▸ Assigned task:
Please tally the lines below that contain the string "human" and reply with that figure only.

----- Data under study -----

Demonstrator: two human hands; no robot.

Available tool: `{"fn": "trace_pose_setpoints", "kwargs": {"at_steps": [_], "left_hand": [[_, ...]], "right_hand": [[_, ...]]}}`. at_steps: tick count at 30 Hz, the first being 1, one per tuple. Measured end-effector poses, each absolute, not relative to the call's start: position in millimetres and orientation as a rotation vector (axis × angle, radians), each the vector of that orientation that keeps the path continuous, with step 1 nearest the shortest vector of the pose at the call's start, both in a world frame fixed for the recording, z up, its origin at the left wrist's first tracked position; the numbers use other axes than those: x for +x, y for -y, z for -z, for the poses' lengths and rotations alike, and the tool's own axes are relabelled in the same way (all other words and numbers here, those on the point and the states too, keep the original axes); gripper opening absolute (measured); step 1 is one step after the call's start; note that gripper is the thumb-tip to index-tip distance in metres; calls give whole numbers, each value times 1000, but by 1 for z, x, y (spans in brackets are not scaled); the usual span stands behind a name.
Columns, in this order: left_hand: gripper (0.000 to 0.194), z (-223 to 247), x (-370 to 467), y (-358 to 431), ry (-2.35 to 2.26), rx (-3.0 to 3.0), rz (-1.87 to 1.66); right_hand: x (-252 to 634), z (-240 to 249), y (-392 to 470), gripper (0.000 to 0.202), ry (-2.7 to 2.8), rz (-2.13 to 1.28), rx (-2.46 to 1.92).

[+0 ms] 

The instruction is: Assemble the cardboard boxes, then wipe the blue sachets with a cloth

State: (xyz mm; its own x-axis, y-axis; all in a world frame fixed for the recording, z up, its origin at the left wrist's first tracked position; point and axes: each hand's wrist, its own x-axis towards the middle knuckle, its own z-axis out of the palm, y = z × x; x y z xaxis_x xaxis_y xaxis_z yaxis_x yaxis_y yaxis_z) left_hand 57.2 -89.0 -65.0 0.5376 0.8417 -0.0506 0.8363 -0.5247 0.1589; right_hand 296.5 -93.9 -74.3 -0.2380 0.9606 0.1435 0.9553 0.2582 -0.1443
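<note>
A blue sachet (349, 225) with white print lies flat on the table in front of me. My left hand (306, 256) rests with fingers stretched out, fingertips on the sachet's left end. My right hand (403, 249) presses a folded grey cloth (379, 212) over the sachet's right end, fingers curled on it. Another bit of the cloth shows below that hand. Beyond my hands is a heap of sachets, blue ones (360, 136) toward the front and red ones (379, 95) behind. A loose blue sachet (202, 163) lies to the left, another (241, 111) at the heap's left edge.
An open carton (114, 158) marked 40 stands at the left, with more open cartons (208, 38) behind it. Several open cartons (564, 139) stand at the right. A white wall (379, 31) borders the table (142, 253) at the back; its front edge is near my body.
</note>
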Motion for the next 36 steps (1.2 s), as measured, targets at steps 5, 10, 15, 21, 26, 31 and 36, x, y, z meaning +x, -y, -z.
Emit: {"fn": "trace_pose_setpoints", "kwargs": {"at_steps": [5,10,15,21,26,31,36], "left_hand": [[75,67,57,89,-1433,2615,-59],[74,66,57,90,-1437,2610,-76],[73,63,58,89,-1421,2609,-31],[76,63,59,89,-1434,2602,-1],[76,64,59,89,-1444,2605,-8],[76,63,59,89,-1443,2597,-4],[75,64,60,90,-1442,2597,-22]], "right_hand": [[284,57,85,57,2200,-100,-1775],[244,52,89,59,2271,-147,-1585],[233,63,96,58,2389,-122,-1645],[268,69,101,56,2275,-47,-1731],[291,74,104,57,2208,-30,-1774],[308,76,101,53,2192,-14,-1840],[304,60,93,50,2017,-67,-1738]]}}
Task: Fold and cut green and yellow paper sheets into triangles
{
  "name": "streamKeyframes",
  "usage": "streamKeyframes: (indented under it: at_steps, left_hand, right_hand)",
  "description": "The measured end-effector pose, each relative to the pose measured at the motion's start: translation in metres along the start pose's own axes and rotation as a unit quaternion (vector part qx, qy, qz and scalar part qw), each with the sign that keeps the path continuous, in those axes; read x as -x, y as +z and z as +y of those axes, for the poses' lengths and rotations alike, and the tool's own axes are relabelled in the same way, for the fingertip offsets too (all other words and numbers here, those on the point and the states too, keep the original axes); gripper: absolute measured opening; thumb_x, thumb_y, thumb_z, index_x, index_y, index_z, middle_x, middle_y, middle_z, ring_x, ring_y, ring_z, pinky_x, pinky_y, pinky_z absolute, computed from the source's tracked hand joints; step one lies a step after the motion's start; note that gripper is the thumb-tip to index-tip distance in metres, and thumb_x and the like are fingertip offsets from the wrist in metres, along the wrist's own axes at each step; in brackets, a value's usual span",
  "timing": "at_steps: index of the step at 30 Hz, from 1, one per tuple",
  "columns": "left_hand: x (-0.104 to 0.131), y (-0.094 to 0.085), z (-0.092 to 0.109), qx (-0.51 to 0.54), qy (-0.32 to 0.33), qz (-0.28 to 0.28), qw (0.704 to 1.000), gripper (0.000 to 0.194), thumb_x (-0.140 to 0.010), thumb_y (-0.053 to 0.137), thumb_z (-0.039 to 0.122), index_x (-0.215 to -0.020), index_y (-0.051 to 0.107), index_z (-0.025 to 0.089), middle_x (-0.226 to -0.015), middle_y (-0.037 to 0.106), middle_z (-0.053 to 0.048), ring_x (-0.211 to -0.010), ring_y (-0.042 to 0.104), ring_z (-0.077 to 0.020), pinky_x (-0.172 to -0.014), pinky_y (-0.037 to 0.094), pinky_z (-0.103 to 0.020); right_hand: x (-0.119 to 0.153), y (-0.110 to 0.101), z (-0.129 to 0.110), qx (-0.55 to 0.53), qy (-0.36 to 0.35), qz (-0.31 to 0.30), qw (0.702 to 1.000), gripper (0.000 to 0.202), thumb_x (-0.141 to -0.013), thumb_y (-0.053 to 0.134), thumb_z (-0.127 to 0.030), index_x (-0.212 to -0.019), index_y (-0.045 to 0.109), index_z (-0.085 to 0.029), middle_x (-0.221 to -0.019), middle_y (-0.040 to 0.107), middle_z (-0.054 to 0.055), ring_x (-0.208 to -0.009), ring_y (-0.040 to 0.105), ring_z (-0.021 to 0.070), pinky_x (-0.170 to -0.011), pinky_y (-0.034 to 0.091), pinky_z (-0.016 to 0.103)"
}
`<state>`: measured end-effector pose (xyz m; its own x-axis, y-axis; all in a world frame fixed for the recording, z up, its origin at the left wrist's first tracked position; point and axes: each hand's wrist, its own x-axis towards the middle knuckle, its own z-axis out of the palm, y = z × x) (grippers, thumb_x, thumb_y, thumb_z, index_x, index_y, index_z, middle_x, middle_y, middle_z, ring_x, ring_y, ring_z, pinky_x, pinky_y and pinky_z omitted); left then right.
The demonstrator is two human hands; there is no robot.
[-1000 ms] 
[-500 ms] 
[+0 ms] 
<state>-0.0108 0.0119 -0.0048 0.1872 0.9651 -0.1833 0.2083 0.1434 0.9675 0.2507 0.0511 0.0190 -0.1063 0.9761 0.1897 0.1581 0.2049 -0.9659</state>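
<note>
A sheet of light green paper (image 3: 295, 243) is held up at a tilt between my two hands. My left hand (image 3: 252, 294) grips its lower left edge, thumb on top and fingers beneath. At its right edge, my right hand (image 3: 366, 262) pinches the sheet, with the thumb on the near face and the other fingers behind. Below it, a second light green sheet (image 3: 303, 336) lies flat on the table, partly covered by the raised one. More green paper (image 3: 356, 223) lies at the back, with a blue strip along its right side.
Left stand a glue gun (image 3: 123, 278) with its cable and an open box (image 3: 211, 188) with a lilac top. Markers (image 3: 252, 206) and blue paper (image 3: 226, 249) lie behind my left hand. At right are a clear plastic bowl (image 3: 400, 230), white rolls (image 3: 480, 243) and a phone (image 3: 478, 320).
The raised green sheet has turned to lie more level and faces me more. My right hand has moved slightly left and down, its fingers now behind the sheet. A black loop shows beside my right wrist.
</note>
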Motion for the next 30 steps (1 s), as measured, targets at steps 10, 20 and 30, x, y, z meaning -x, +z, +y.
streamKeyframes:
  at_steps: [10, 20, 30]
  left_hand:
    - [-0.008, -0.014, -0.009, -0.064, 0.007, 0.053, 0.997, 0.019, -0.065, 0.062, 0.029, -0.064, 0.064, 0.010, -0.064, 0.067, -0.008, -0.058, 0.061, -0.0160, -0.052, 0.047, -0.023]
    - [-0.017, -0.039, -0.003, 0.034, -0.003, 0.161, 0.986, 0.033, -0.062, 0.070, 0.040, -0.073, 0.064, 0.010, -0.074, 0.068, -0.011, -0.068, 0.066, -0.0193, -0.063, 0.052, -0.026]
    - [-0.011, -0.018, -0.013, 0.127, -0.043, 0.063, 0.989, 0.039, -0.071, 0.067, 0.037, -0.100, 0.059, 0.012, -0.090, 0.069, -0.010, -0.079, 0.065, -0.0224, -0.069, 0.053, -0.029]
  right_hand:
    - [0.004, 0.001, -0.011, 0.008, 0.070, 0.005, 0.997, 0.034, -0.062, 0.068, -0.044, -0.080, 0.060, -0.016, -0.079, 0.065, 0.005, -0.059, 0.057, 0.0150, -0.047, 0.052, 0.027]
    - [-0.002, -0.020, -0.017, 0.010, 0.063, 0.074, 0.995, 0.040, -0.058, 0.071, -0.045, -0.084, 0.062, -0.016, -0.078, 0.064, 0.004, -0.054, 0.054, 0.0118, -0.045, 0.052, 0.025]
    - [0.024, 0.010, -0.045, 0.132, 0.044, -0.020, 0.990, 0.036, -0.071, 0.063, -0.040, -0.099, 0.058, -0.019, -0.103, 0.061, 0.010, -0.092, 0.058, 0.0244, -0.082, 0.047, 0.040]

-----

▸ Output of the task:
2